Frank (Peter Mullan) is a shipbuilder in Glasgow, and at 55 years old finds himself out of work. Frank is angry and confused at being laid off, but there's more to it than that. Without the anchor of work, he is adrift in a sea of emotions he doesn't know how to navigate. He and his wife (Brenda Blethyn) had two sons, one of whom drowned in childhood. That is a tragedy Frank has never really processed. And he and his other son, Rob (Jamie Sives) have a strained relationship.
For a variety of reasons, Frank decides that what he wants to do next is swim the English Channel. One of his first supporters is Chan (Benedict Wong), who owns the local fish and chips shop. Then Frank's mates (Billy Boyd, Ron Cook and Sean McGinley) all decide to help out with the swim as well, and they decide to keep it all a secret.
Frank trains; Frank's wife finds out about the swim; Frank and his wife quarrel; Frank swims; does Frank triumph? We'll never tell.

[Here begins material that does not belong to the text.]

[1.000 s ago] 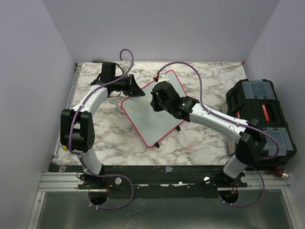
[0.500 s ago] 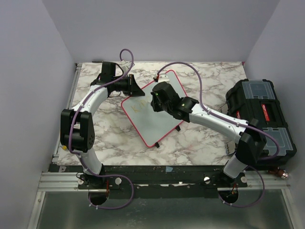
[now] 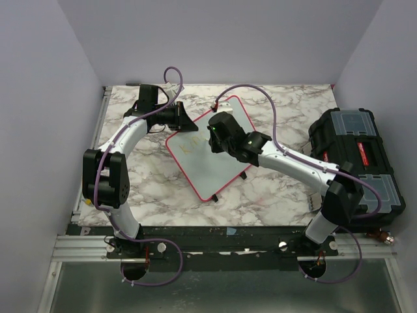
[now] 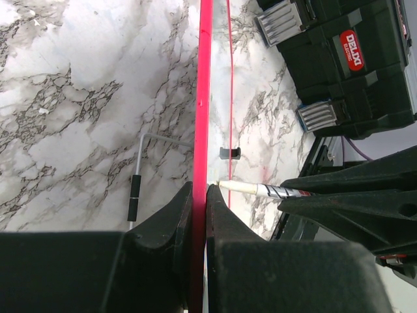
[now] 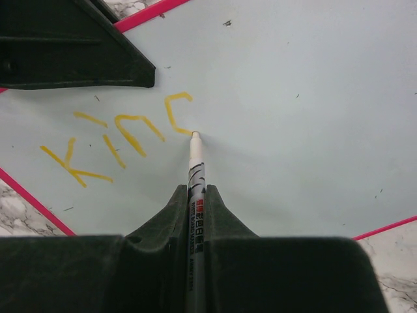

On A Clear Day has the same rise-above-adversity themes as similar movies, but it also has a half-dozen scenes that make it more interesting than that. And nearly all those scenes are about various aspects of Frank's personality. Frank is a complicated character. From his panic attack over being laid off, to his chats with his grandson and even to his guilty need to avoid having coffee with his adult son, Frank is established as a stand-up guy who struggles with the emotional side of life. He is endlessly admirable; thanks to yet another note-perfect performance from Peter Mullan, On A Clear Day offers an unusually good portrait of mid-life crisis.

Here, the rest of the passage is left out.